YOUR TASK: Below, locate the line that contains "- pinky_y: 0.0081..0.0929". Repeat exactly from that line to the line that contains "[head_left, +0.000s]", inclusive, leaving out the pictures.
=== RECORD EXTRACTS ===
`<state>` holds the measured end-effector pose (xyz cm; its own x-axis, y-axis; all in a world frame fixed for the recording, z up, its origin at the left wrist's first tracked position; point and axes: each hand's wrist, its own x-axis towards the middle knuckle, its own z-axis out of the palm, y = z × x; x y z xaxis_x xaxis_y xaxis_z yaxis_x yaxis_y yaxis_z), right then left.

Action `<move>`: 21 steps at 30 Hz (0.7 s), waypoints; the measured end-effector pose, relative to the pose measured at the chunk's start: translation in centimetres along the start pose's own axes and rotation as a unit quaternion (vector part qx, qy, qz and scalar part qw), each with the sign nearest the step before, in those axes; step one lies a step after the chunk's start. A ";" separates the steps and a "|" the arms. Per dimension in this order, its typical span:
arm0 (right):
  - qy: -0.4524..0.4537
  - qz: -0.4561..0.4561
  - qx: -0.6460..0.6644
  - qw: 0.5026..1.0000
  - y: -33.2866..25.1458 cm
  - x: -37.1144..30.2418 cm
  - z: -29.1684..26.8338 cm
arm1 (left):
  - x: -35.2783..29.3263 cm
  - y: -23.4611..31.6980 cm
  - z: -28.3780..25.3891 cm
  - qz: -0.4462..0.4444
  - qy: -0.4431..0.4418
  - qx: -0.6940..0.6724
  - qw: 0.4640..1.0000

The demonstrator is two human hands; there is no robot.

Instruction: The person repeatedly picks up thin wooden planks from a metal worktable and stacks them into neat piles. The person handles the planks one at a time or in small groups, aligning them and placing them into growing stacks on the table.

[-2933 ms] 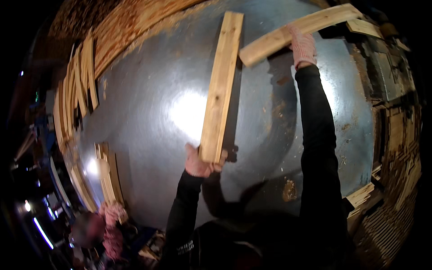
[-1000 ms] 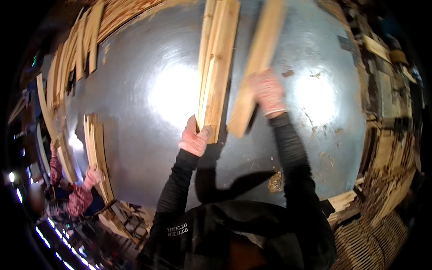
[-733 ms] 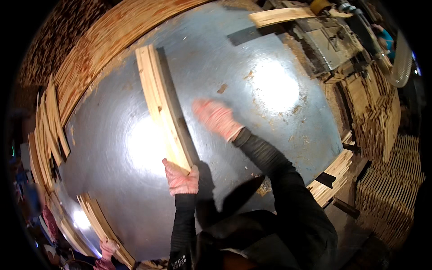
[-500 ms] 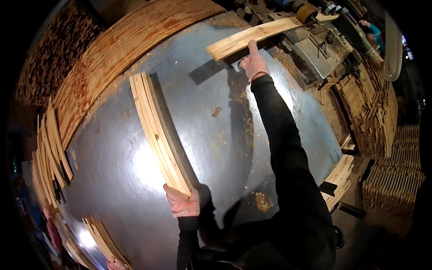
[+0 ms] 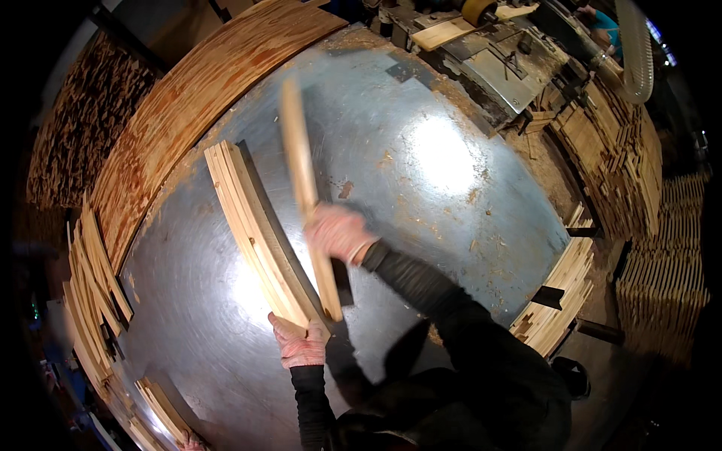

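Several pale wooden boards stand on edge as a bundle (image 5: pixel 250 229) on the metal table. My left hand (image 5: pixel 298 344), in a pinkish work glove, grips the near end of that bundle. Just to the right of it, a single wooden board (image 5: pixel 298 150) is held on edge by my right hand (image 5: pixel 336 231), which is closed around its near half and smeared by motion. A narrow gap separates this board from the bundle. Another board (image 5: pixel 444 33) lies in the machine (image 5: pixel 492 71) at the far right, under its yellow roller (image 5: pixel 479 10).
The shiny metal table (image 5: pixel 421 248) carries sawdust and chips. A long plywood sheet (image 5: pixel 203 98) borders its far left edge. Stacked boards stand at the right (image 5: pixel 556 301) and left (image 5: pixel 90 286). At the lower left, another person's gloved hand (image 5: pixel 193 442) touches some boards (image 5: pixel 162 406).
My right hand has come back from the machine side and now holds a board beside the bundle. The board in the machine has moved farther through, away from me. My left hand stays on the bundle.
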<state>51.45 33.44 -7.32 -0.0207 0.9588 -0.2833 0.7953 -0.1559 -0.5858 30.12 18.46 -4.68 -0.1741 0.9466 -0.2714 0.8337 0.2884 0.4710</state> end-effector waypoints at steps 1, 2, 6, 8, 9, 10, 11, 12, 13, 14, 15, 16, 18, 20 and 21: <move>-0.041 -0.025 -0.027 0.998 -2.1 -1.7 1.7 | -0.1 0.2 0.0 0.034 0.001 0.008 0.999; -0.094 -0.015 0.047 0.994 -3.8 -1.9 2.9 | -0.1 0.4 0.1 0.046 -0.018 0.019 0.999; 0.010 -0.190 -0.109 0.976 -1.1 -1.0 1.7 | -0.1 1.3 -0.1 -0.089 -0.037 0.056 0.994; 0.247 -0.146 -0.024 0.958 4.3 2.7 -2.7 | 0.1 1.4 -0.2 -0.084 -0.031 0.058 0.994; 0.328 -0.078 0.084 0.938 7.3 4.8 -5.5 | 0.1 1.4 -0.3 -0.090 -0.022 0.049 0.994; 0.333 0.017 0.291 0.897 10.1 7.4 -8.7 | 0.2 1.4 -0.3 -0.082 -0.021 0.046 0.995; 0.335 0.134 0.446 0.819 12.3 10.1 -11.9 | 0.3 1.3 -0.4 -0.083 -0.019 0.040 0.996; 0.335 0.187 0.540 0.749 13.7 12.2 -14.5 | 0.3 1.3 -0.3 -0.086 -0.017 0.029 0.996; 0.327 0.157 0.583 0.727 14.3 13.7 -16.0 | 0.3 1.3 -0.3 -0.079 -0.007 0.034 0.996; 0.316 0.128 0.625 0.703 14.5 14.8 -17.6 | 0.3 1.3 -0.2 -0.073 0.001 0.036 0.997; 0.328 0.063 0.645 0.687 13.8 15.4 -18.1 | 0.3 1.3 -0.1 -0.077 -0.001 0.031 0.997; 0.365 0.030 0.663 0.653 12.8 15.7 -18.3 | 0.3 1.3 0.0 -0.090 -0.008 0.038 0.995; 0.363 0.017 0.646 0.671 10.0 15.2 -17.0 | 0.3 1.5 0.2 -0.052 0.008 0.040 0.998; 0.341 0.054 0.616 0.709 8.3 13.2 -15.0 | 0.3 1.6 0.2 -0.050 0.006 0.039 0.998; 0.331 0.057 0.573 0.748 7.6 12.4 -14.1 | 0.2 1.6 0.1 -0.062 0.003 0.038 0.997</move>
<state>65.78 47.51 -4.55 0.6136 0.7721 -0.1654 -0.2795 0.0164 -0.9600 31.46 19.12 -4.07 -0.2810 0.9056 -0.3177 0.8425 0.3913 0.3702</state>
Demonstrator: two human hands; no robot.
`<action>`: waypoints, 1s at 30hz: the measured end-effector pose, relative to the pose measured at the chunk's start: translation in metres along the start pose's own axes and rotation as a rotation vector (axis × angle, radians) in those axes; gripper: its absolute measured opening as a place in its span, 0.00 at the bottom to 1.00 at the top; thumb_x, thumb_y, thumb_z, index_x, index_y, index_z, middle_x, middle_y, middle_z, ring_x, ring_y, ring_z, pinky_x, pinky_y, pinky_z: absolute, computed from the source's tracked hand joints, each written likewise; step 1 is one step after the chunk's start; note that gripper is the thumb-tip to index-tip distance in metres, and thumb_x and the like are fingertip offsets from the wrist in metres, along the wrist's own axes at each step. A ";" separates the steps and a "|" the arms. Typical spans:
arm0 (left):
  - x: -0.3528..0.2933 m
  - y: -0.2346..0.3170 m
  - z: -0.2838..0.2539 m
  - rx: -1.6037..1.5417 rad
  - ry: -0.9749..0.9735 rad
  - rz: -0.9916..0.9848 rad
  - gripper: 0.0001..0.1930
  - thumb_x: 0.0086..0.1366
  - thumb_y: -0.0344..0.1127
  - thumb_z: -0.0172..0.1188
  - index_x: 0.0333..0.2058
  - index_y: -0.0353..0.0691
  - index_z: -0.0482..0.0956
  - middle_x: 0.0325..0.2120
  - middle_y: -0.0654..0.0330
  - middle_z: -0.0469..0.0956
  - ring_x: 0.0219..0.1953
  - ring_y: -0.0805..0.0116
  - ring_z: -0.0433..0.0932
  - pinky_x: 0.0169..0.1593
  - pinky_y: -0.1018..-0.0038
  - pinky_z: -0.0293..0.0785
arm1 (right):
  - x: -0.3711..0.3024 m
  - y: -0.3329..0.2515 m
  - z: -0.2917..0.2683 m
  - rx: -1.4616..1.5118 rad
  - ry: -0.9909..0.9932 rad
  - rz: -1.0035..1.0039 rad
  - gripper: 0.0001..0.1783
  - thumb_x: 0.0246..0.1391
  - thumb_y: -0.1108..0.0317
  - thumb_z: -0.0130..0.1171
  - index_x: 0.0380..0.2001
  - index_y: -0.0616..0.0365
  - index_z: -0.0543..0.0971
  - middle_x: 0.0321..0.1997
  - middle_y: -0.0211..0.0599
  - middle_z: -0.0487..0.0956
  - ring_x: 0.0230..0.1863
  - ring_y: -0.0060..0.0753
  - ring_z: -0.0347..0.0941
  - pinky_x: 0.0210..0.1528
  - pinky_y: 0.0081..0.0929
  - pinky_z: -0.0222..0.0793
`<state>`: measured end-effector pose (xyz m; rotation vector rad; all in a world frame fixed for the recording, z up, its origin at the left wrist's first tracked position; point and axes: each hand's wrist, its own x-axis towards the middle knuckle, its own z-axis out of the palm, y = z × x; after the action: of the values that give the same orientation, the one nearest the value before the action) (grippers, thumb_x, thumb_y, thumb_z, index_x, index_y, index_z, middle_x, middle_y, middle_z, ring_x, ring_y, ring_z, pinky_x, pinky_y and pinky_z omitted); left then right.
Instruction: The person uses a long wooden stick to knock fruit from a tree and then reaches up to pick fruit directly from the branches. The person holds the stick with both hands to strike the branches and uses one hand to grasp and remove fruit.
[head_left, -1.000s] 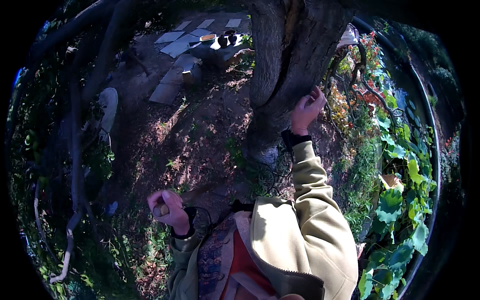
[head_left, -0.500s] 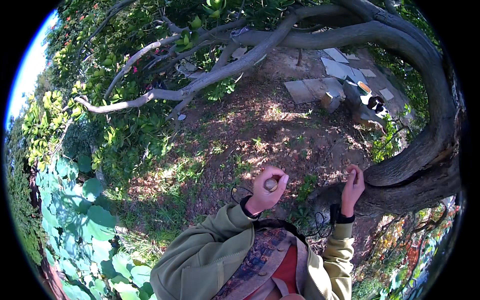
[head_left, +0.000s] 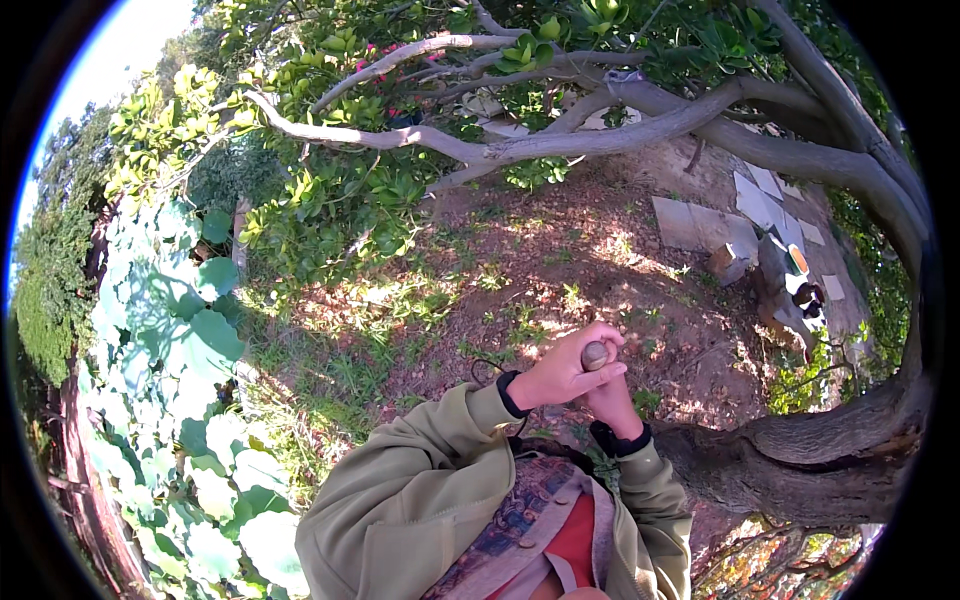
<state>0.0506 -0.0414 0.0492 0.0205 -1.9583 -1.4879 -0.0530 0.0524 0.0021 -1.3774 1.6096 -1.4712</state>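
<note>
My left hand (head_left: 560, 375) is closed around a rounded brown thing with a smooth, knob-like end (head_left: 595, 355). Only that end shows between thumb and fingers; the rest is hidden, so I cannot make out what kind of thing it is. My right hand (head_left: 612, 402) is pressed close against the left hand, just below and to its right. Its fingers are mostly covered by the left hand. Both hands are in front of my chest, above the leaf-strewn ground.
A thick tree trunk (head_left: 800, 460) curves up along the right, and its grey branches (head_left: 480, 152) reach across the top. Broad green leaves (head_left: 215, 345) fill the left. Stone slabs (head_left: 690, 222) and a log (head_left: 780, 285) bearing an orange-topped container (head_left: 797, 259) are at the far right.
My right hand has moved left from beside the trunk to meet my left hand. The left hand has shifted right, still holding the brown thing. The view has turned left.
</note>
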 end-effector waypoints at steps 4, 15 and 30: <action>0.005 -0.006 -0.041 0.273 -0.034 0.114 0.26 0.64 0.46 0.59 0.55 0.38 0.67 0.43 0.55 0.73 0.48 0.60 0.72 0.54 0.65 0.66 | 0.009 0.016 -0.002 0.050 0.073 0.057 0.06 0.52 0.74 0.61 0.33 0.61 0.76 0.30 0.31 0.77 0.34 0.22 0.72 0.37 0.24 0.69; 0.011 -0.097 -0.220 1.006 0.699 -0.079 0.24 0.65 0.39 0.55 0.53 0.28 0.65 0.52 0.42 0.68 0.55 0.45 0.67 0.60 0.60 0.63 | 0.018 0.033 -0.034 0.230 0.353 0.130 0.05 0.56 0.69 0.61 0.32 0.58 0.77 0.27 0.21 0.74 0.29 0.12 0.67 0.31 0.17 0.63; 0.122 -0.123 -0.187 1.050 0.555 0.158 0.28 0.60 0.34 0.57 0.56 0.27 0.63 0.55 0.40 0.64 0.57 0.42 0.64 0.62 0.55 0.60 | 0.026 0.035 -0.041 0.254 0.472 0.166 0.06 0.56 0.70 0.61 0.35 0.59 0.76 0.28 0.24 0.75 0.28 0.14 0.70 0.30 0.17 0.66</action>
<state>0.0065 -0.2911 0.0271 0.6377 -1.9612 -0.1766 -0.1095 0.0394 -0.0150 -0.7724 1.6838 -1.9153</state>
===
TASK OUTPUT:
  - pinky_y: 0.0081..0.0929
  - pinky_z: -0.0222..0.0793
`<state>`: measured end-effector pose (xyz m; rotation vector rad; all in a world frame fixed for the recording, z up, its origin at the left wrist's first tracked position; point and axes: each hand's wrist, its own x-axis towards the middle knuckle, its own z-axis out of the palm, y = z × x; after the action: of the values that give the same orientation, the one nearest the value before the action) (grippers, thumb_x, thumb_y, thumb_z, index_x, index_y, index_z, middle_x, middle_y, middle_z, ring_x, ring_y, ring_z, pinky_x, pinky_y and pinky_z omitted); left then right.
Instruction: The person uses a long wooden stick to knock fruit from a tree and then reaches up to pick fruit directly from the branches. The person holds the stick with both hands to strike the branches and uses one hand to grasp and remove fruit.
[head_left, -1.000s] 
[head_left, -0.500s] 
[head_left, +0.000s] 

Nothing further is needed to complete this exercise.